WVVA Hometown Hero: Davis grows Helpful Harvest from foodbank into outreach
SPEEDWAY, W.Va. (WVVA) - Lisa Davis was born and raised in Mercer County, growing up where her father spent his childhood in the community of Speedway.
Her father’s childhood hardships are the foundation for Davis’s compassion, and it prompted her to volunteer in her spare time as she and her husband raised ten daughters.
“My dad grew up in this community and he was one of 10 siblings, and they went without food and clothing and necessities, and that probably is the core, I don’t want to see anybody without,” Davis said.
Davis says after her twins were born; she finished a degree in Biology at Concord University in 2017, and she was on-track to go to the West Virginia School of Osteopathic Medicine, donating time to the Helpful Harvest when she could.
Then the pandemic hit.
The Helpful Harvest Outreach started as a community food pantry in the Speedway community, but when COVID closures started, the growing need triggered an expansion in the distribution days. Davis applied for and received American Rescue Plan funding and more, each grant helping meet someone’s need in her community.
“Somehow, people keep finding us who need things and I have the resources, I don’t know, God-given resources to find stuff that people need,” said Davis with a smile and a shrug.
Helpful Harvest is helping between 250 and 600 families fight food insecurity every week, as well as locating other good for people in need like gently used furniture, baby supplies, and even pet food.

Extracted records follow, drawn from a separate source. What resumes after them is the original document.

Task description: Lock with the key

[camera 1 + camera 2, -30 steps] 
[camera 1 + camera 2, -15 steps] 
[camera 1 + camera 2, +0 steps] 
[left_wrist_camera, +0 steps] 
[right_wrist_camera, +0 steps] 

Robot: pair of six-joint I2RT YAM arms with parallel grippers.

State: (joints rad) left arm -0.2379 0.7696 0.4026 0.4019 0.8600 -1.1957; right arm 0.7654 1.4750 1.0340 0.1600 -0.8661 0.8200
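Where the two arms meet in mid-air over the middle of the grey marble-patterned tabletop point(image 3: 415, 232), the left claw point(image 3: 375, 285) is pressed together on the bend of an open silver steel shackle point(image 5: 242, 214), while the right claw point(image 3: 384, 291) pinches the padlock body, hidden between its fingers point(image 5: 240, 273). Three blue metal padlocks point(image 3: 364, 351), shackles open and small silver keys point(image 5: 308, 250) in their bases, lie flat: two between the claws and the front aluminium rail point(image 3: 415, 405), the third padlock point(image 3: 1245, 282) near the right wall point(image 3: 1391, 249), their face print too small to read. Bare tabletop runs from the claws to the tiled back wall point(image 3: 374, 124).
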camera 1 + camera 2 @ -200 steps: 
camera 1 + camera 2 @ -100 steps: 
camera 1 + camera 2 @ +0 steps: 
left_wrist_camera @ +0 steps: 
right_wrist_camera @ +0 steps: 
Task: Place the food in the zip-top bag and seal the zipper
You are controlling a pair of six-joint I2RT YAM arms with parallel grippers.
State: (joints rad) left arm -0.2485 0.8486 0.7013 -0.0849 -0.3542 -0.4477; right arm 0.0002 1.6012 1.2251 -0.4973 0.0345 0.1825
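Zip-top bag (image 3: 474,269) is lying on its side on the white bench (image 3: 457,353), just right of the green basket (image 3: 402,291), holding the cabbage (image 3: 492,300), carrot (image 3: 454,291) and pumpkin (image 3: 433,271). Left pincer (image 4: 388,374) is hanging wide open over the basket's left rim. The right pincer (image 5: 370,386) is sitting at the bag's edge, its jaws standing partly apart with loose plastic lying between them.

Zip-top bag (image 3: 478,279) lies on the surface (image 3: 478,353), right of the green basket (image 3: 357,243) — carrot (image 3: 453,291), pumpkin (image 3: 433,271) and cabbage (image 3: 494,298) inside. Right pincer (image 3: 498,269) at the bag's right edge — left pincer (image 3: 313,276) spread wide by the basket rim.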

In the nomination letter, written by Davis’s eldest daughter, the story of an elderly woman who’d had an extended hospital visit was shared. She had returned home to find the door to her home had been left open, chickens moved in, and the utilities had been shut off.
Davis, a volunteer with Helpful Harvest intervened.
“...The need keeps finding me, so I get calls, like the lady that needed help she was 85, and she didn’t have any heat, and or water, and she didn’t have any help and so we went to help her,” said Davis.
The outreach program received their non-profit status in May 2021 and their growth continues, as Davis shares plans to add a baby pantry and the possibility of a satellite location for a food pantry in Bluewell.
“Somehow, people keep finding us who need things and I have the resources, God-given resources to find stuff that people need,” Davis said, adding that it’s her faith, volunteers, and family that makes her mission work.
“My children help out. So, when you ask me how I find time to do it, they help. They, our children from ages 5 all the way to 27, all pitch in out here. My husband works a lot but when he’s off he helps.” said Davis, beaming with pride.
“Well, I don’t feel like a hero,” Davis said with a chuckle, but it’s her humility and work to help her community that makes Lisa Davis a WVVA Hometown Hero.